00:10Während einer pompösen Militärparade in Washington, bei der er sowohl den 250. Jahrestag der US-Armee
00:17als auch seinen 79. Geburtstag feierte, machte er eine Aussage, die im Netz für Kopfschütteln sorgt.
00:23Trump erklärte, dass das Ausbleiben des Regens während der Parade ein Beweis dafür sei, dass der Klimawandel nicht existiere.
00:30Kein Regen, kein Klimawandel, lautete seine simple Logik.
00:35Doch diese Aussage zeigt einmal mehr, wie wenig er wissenschaftliche Erkenntnisse berücksichtigt.
00:40Seine Klimapolitik ist seit jeher umstritten. Bereits zu Beginn seiner Amtszeit zog er die USA aus dem Pariser Klimaschutzabkommen zurück.
00:50Unter dem Motto Drill, Baby Drill, trieb er die Förderung von Öl und Gas voran, selbst in geschützten Gebieten wie Alaska.
01:00Unter seiner Führung wurden über 60 umweltpolitische Regelungen abgeschafft oder geschwächt.
01:05Die US-Umweltschutzbehörde EPA, die eigentlich für den Schutz der Umwelt zuständig ist, spielte dabei eine zentrale Rolle.
01:13Die Folgen seines Handelns sind besorgniserregend.
01:17Meteorologen wie John Morales warnen, dass aufgrund von Personalmangel, veralteter Technik und massiven Einsparungen genaue Wettervorhersagen kaum noch möglich sind.

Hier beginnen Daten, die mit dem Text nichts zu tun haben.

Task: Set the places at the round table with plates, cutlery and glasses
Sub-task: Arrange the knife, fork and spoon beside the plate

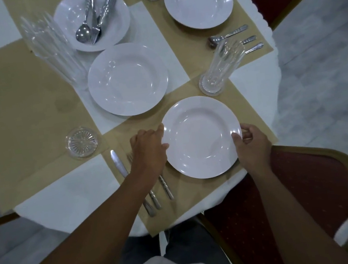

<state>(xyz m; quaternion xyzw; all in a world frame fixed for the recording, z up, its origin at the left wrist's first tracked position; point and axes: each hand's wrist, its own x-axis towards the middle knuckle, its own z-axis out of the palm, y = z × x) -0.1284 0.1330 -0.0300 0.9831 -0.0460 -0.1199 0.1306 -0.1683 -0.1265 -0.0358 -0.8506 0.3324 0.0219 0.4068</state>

01:27Die Anzahl der Wetterballons ist stark gesunken und Hurricane-Flugzeuge könnten bald am Boden bleiben – mit potenziell tödlichen Folgen.
01:36Während Wissenschaftler und Klimaforscher Alarm schlagen, verlässt sich Trump lieber auf seine eigene Wetterbeobachtung.
01:42Seine Gleichung? Kein Regen, kein Klimawandel mag in seiner Welt aufgehen, doch für den Rest der Welt bleibt sie ein brandgefährlicher Irrtum.